**WORK ITEM**
Could you restate, exactly and with nothing added, the lines from the start of the data through the line that holds "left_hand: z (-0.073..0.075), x", leaving the pictures out?

[[ DATASET, beginning ]]

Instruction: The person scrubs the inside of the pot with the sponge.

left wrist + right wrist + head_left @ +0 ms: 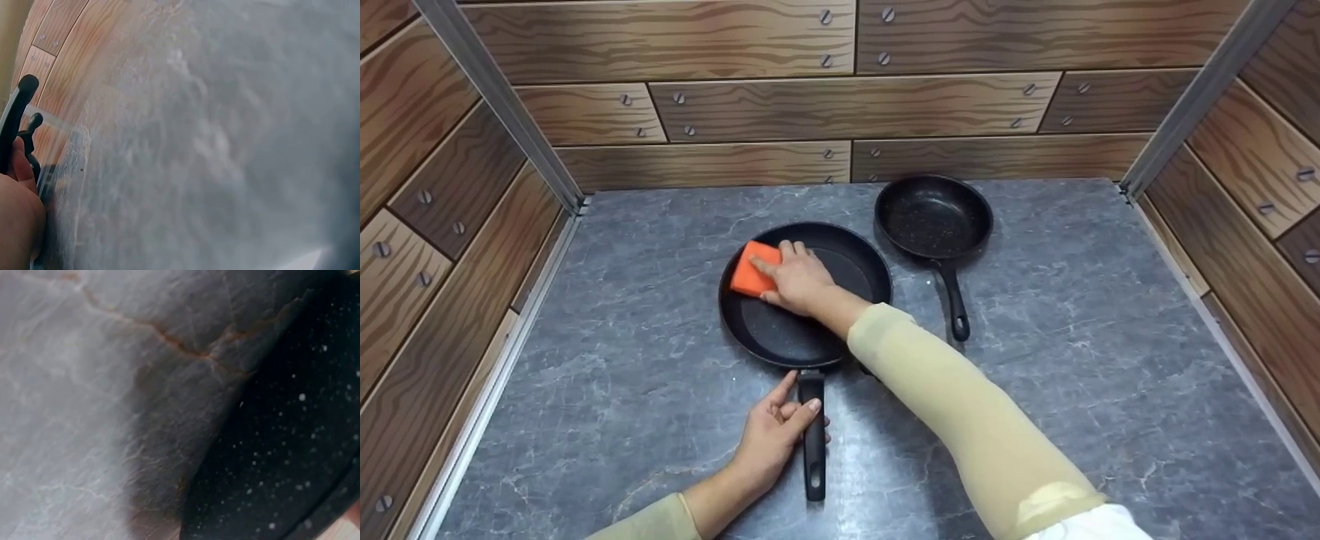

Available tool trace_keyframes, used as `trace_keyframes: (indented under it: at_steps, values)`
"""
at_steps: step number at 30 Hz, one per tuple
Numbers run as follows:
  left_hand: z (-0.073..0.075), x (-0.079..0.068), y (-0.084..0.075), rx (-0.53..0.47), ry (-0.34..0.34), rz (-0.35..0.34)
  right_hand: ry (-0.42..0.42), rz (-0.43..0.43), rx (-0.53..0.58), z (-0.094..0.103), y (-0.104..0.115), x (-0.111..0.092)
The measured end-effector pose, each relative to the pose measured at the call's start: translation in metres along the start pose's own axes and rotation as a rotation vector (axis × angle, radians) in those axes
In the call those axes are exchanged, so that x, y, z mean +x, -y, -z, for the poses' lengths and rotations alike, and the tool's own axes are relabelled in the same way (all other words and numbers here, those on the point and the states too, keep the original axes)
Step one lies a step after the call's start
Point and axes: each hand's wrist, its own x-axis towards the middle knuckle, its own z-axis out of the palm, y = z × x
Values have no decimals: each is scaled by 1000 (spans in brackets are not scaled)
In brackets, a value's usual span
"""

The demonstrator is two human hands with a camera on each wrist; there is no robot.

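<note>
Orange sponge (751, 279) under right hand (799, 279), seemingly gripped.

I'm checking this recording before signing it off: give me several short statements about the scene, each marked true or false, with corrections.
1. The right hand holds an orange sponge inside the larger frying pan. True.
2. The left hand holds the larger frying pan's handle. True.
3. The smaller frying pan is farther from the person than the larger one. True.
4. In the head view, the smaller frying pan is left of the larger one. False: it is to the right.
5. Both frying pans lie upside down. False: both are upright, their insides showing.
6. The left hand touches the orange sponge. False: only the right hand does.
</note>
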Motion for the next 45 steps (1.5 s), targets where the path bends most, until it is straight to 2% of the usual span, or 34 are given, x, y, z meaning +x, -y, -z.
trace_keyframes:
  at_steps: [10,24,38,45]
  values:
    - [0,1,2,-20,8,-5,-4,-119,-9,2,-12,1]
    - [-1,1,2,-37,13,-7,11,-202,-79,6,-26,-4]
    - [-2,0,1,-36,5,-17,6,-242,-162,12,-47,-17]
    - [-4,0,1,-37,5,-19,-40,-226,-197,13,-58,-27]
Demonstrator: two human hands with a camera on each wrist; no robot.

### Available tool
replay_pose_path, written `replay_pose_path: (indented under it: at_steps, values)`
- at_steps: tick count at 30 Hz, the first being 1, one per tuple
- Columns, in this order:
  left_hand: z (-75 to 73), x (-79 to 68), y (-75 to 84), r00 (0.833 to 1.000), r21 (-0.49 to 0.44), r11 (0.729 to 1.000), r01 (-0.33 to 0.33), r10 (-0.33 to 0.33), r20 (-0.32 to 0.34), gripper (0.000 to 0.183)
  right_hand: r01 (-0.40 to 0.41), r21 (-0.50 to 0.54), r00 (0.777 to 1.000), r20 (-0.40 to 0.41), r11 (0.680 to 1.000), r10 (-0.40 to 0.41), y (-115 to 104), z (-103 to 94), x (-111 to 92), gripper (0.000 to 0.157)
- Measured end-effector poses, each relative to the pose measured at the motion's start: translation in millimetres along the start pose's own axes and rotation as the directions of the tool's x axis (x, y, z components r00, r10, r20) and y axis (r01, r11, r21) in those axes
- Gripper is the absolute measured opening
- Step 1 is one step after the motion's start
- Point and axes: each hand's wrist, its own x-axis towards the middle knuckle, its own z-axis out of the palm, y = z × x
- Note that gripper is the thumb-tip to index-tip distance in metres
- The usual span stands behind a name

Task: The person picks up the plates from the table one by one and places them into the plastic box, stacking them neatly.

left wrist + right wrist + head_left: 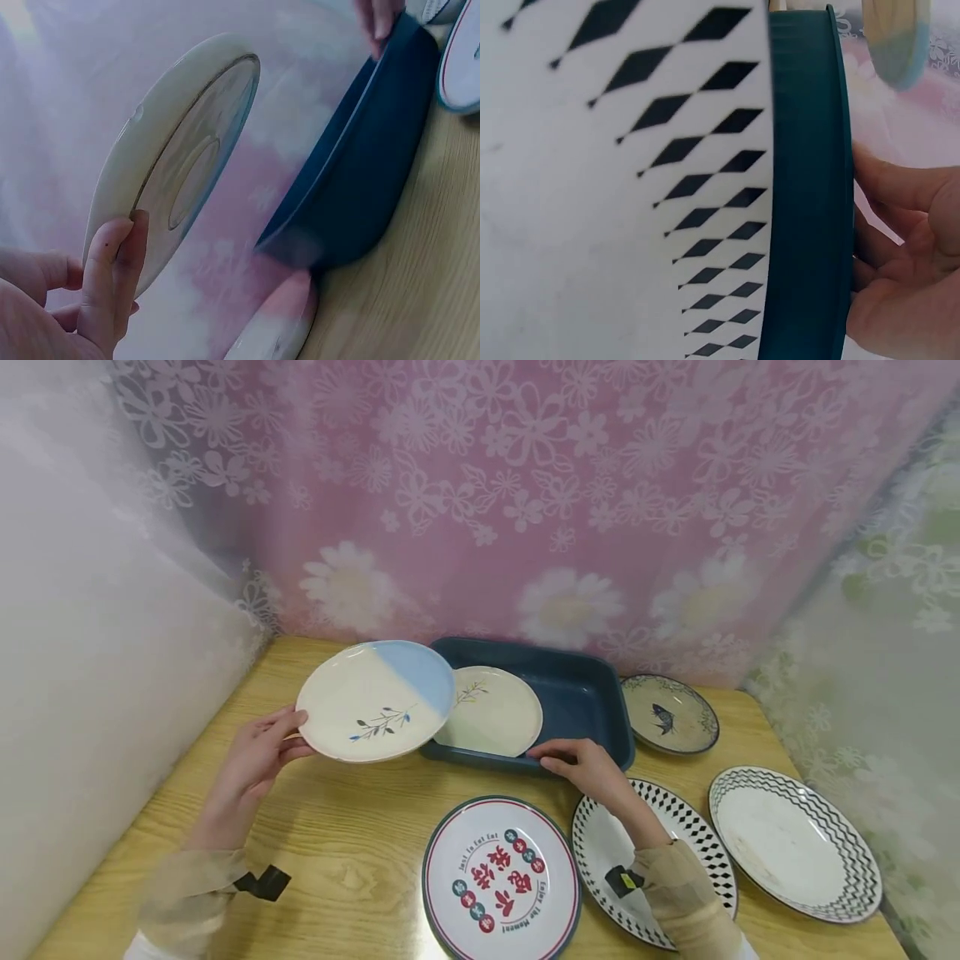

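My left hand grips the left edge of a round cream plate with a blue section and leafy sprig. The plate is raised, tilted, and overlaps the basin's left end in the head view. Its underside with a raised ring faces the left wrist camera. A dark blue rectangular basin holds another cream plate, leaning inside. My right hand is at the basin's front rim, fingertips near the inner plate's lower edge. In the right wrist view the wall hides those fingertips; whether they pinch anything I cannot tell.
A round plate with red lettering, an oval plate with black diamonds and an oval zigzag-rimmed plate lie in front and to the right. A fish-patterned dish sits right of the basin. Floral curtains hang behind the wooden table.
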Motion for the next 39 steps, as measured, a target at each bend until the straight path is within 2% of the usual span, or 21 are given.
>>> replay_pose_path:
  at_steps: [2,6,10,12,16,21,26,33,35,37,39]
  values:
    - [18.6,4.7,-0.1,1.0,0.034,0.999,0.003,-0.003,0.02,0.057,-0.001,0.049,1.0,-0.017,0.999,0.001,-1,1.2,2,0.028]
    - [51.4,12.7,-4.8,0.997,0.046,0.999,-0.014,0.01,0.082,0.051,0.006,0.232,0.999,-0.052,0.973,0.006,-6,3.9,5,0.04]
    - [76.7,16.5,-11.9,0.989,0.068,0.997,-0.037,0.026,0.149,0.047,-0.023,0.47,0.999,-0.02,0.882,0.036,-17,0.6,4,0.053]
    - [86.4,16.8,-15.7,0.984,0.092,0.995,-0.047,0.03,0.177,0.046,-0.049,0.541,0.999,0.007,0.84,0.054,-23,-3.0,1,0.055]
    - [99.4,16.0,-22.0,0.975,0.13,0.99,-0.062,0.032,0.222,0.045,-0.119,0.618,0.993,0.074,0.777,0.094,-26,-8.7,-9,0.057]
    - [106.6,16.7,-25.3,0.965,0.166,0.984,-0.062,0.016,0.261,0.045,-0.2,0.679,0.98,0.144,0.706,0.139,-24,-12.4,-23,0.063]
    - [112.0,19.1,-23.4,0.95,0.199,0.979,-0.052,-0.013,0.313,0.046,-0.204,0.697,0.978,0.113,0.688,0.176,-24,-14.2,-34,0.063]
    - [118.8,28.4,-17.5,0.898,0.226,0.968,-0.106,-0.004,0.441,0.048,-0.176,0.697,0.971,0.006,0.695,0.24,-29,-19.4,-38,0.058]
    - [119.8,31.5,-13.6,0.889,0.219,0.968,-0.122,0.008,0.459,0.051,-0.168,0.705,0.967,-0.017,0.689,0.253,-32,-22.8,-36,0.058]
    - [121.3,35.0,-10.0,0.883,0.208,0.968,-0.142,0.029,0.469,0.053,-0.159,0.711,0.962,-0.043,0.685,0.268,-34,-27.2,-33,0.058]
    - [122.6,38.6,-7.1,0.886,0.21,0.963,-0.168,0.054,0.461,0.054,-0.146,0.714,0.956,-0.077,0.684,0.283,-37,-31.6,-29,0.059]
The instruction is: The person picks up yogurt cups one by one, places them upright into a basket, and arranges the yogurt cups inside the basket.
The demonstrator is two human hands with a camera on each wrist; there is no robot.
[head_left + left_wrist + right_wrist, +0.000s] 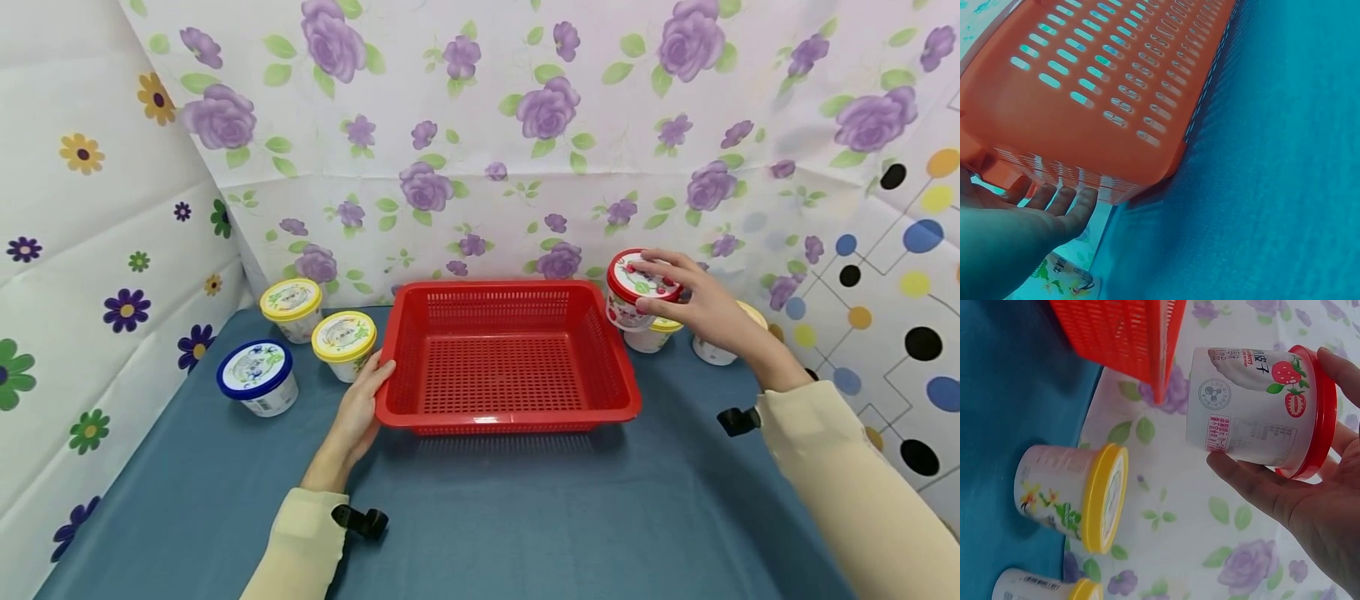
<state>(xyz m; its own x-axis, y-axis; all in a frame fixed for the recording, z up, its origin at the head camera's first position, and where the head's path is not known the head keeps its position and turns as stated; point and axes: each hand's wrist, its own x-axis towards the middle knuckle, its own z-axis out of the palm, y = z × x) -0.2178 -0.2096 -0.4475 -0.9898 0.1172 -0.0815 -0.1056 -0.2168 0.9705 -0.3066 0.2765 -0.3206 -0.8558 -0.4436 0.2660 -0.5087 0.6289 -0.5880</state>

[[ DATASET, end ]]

**REPLY TO THE EXERCISE**
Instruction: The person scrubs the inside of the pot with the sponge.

left wrist + right wrist + head_left @ +0 ms: 

Available tool trace_keyframes, used as `trace_keyframes: (indented under it: at_steps, values)`
"""
at_steps: step number at 30 Hz, one per tuple
Numbers run as follows:
  left_hand: z (-0.073..0.075), x (-0.079..0.068), y (-0.084..0.075), rx (-0.53..0.47), ry (-0.34..0.34), rz (-0.35..0.34)

Nothing remains to add to the answer.